- [Work item] All of the listing should be transcribed exactly.

- [Data block]
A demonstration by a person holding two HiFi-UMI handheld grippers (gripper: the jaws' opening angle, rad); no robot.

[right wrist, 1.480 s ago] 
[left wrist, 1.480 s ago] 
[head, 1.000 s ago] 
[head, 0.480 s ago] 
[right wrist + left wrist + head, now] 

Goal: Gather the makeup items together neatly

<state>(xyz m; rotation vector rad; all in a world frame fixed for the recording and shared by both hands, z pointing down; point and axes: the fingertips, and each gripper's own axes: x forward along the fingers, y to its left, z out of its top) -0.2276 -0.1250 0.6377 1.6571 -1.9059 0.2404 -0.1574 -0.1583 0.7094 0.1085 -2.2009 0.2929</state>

- [Result below]
A demonstration by a person holding two HiFi-UMI handheld grippers (gripper: the jaws' opening angle, rad); no robot.

[right wrist, 1.480 s ago] 
[left wrist, 1.480 s ago] 
[head, 1.000 s ago] 
[head, 0.480 s ago] 
[right wrist + left wrist + head, now] 

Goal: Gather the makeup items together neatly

<state>(xyz m; rotation vector rad; all in a world frame fixed for the recording and shared by both hands, z pointing down; point and axes: the fingertips, and each gripper's own axes: x forward along the fingers, y to its left, z out of its top) -0.2276 -0.1250 0.6377 1.6571 -1.9059 0.2404 -0.1574 -0.1583 0.7094 0.1085 -2.2009 0.2929</state>

No further work is required for this exercise.